(The task): State how many lines in the listing below include the word "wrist". Give nothing but the number.

----- Data for processing

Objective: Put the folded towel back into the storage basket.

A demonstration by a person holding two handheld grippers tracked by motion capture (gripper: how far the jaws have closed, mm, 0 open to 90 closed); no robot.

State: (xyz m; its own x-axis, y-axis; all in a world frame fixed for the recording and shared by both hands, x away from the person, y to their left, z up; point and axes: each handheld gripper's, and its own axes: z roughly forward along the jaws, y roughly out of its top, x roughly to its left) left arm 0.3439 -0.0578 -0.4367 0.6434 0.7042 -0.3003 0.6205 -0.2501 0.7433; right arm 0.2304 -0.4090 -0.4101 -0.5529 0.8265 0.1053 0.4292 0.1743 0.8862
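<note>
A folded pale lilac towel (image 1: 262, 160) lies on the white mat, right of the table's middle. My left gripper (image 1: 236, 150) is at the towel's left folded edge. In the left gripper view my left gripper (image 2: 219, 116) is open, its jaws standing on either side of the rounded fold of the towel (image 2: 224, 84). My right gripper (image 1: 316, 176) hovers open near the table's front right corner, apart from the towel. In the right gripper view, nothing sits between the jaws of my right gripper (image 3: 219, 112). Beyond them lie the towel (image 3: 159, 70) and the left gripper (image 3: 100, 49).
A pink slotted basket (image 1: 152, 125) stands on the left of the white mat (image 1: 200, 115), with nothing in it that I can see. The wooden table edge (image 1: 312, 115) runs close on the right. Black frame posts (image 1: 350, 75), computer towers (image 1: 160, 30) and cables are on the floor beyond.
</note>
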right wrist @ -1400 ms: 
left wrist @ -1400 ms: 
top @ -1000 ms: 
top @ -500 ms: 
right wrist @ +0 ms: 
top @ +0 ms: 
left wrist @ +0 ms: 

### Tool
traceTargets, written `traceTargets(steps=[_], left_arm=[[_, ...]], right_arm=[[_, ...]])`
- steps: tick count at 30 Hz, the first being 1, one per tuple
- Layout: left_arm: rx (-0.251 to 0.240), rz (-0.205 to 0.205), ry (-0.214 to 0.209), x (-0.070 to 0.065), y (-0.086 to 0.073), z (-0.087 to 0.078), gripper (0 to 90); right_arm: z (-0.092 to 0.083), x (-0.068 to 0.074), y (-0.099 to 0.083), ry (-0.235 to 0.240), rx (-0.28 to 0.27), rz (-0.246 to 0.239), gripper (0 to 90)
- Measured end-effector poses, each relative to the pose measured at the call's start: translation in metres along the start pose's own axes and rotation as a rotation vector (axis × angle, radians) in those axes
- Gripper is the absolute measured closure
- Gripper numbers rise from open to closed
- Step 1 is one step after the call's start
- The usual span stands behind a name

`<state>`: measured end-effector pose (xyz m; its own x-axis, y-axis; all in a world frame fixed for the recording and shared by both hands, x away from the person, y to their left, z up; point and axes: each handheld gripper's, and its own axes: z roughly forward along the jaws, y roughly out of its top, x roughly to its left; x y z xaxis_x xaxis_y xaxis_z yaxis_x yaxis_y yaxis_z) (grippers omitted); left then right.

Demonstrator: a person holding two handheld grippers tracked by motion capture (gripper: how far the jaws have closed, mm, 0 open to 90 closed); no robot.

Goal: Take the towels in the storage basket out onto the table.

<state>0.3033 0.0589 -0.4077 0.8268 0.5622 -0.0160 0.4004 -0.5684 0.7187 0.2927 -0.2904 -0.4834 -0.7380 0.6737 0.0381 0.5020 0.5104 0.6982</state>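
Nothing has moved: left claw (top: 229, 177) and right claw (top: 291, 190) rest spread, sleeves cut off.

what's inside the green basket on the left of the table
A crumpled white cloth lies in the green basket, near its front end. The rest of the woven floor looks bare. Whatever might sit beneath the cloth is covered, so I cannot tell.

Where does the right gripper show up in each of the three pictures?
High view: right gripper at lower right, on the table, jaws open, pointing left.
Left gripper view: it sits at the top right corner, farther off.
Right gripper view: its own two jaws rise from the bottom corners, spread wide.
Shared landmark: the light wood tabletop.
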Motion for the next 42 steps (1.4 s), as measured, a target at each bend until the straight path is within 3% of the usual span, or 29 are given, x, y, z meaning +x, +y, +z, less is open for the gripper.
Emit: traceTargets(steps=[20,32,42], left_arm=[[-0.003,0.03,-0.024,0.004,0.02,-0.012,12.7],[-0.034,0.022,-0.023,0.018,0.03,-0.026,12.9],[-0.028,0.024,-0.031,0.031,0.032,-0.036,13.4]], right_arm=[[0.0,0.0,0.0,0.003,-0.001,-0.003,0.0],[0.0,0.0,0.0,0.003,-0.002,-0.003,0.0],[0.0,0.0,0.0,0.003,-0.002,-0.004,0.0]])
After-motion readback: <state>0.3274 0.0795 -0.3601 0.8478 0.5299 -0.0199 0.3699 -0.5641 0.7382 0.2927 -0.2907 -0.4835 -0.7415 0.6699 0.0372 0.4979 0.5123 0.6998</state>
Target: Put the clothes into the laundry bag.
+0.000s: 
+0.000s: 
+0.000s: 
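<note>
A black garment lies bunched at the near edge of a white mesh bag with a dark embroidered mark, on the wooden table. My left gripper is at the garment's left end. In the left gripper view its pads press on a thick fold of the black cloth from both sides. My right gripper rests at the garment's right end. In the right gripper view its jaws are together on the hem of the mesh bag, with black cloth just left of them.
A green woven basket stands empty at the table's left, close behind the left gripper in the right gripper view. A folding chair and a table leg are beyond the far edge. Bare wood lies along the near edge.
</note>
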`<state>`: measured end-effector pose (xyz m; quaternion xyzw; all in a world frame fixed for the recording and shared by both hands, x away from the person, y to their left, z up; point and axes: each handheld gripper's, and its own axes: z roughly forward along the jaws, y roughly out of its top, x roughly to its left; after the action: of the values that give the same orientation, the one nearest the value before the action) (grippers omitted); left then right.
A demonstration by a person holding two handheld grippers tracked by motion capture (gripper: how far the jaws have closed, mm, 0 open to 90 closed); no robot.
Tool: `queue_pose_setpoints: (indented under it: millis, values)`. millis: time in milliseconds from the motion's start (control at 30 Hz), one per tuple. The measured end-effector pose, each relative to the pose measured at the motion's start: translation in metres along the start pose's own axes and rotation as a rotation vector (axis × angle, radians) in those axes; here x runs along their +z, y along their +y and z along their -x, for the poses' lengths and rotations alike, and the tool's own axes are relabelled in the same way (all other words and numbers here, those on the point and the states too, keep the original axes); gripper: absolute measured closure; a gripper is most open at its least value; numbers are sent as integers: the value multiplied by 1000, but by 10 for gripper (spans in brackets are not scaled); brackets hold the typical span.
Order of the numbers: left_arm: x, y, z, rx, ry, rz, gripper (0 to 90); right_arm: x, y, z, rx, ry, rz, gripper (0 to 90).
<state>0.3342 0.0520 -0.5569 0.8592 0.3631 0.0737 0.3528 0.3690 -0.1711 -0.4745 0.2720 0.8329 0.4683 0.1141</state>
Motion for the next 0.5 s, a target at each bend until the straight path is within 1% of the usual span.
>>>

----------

(Solved exercise): 4